Model construction

The perceiver-io library provides three levels of interfaces for model construction and training:

PyTorch backend model API: defines concrete Perceiver IO and Perceiver AR model and configuration classes. These are subclasses of PerceiverIO/PerceiverIOConfig and PerceiverAR/PerceiverARConfig, respectively. Model implementation details are described in building blocks.
PyTorch Lightning model API: defines wrappers for backend models to support training with the PyTorch Lightning Trainer.
PyTorch Lightning model CLI: binds the PyTorch Lightning model API to the command line via the Lightning CLI.

The following subsections provide examples of Perceiver IO and Perceiver AR model construction and training.

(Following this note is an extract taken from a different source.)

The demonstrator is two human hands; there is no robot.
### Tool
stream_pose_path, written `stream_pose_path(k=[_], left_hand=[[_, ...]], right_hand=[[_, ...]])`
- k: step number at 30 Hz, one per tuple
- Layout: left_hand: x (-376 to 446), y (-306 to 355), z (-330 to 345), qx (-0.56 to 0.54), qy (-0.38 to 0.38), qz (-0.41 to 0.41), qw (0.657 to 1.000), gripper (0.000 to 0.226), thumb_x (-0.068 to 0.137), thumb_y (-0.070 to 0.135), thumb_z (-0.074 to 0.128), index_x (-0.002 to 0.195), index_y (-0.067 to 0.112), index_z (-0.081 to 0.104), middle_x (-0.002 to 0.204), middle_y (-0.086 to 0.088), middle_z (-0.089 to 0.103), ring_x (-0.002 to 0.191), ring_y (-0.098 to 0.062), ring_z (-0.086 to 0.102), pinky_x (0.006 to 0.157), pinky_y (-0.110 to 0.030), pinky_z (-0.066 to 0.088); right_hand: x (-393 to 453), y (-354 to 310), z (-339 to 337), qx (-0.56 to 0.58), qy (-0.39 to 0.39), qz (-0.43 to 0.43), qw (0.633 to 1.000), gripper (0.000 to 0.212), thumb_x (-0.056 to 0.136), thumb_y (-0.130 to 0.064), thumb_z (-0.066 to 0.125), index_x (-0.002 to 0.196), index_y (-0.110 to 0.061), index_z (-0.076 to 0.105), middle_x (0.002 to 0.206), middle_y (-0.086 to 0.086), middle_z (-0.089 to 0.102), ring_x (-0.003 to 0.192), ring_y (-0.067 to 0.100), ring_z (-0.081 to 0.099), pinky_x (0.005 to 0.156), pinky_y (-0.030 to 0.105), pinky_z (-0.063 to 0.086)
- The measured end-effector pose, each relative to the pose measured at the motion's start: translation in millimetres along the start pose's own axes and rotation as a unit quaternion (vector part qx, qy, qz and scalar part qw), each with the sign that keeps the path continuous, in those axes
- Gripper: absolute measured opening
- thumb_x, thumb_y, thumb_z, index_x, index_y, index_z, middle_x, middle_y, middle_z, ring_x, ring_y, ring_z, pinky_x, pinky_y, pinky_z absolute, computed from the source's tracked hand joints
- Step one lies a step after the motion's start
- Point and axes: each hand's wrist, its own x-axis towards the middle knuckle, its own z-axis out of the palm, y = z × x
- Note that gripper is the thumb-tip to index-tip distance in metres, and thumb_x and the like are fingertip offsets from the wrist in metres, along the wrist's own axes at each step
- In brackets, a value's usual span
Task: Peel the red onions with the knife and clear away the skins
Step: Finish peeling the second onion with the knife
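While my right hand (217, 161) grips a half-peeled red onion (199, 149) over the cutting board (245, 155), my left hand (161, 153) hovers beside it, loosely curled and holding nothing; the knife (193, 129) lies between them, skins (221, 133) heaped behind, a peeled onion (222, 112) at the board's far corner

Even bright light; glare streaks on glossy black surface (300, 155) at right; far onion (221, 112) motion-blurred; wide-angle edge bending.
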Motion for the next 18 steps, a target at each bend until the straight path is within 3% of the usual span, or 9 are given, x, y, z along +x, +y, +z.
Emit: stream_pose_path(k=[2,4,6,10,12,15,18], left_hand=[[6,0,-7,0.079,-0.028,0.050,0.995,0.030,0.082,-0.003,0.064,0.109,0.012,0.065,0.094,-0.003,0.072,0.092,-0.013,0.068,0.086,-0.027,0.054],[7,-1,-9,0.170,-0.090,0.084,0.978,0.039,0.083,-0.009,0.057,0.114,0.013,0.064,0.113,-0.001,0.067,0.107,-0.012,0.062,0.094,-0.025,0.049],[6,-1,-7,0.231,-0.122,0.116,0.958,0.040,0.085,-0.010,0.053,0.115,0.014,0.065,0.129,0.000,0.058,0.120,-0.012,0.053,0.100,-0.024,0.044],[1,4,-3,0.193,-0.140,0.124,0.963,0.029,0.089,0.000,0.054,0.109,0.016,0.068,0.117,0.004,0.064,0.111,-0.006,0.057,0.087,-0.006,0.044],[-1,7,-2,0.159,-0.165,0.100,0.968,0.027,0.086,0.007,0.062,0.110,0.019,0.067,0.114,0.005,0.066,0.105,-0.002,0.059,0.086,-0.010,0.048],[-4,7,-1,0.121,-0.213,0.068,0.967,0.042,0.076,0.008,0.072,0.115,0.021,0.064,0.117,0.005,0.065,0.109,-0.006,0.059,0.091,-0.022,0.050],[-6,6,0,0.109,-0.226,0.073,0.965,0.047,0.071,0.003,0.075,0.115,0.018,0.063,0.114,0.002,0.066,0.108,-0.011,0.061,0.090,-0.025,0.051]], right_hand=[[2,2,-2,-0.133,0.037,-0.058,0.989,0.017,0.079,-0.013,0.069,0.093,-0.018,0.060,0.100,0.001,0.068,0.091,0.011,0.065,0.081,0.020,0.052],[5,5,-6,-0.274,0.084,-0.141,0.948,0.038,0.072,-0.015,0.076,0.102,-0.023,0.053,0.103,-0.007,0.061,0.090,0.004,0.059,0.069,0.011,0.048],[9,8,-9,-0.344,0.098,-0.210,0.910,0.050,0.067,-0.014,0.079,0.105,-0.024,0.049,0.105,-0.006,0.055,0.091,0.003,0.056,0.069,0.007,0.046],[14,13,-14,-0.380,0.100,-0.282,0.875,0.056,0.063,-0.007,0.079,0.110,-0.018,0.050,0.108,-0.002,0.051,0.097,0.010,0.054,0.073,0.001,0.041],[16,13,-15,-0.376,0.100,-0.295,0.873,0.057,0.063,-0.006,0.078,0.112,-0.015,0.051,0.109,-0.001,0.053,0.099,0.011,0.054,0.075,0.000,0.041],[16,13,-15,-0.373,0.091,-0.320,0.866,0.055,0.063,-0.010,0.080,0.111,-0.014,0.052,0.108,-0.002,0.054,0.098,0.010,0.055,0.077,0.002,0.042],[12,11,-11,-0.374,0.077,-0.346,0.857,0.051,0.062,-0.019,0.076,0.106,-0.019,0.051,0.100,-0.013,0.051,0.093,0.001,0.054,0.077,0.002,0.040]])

The same pattern applies to all other models of this library.

The 🤗 interface of the perceiver-io library is not covered here. See library design and the inference examples notebook on how to use the 🤗 interface for inference.

Perceiver IO

This section demonstrates the construction of the Perceiver IO language model specified in Section 4 (Table 1) and Appendix F (Table 11) of the Perceiver IO paper (UTF-8 bytes tokenization, vocabulary size of 262, 201M parameters).

PyTorch model API

This language model is configured with classes MaskedLanguageModelConfig, TextEncoderConfig and TextDecoderConfig and constructed with the MaskedLanguageModel class. TextEncoderConfig covers the configuration of the generic encoder and its task-specific input adapter. TextDecoderConfig covers the configuration of the generic decoder and its task-specific output adapter (see also perceiver/model/text/mlm/backend.py).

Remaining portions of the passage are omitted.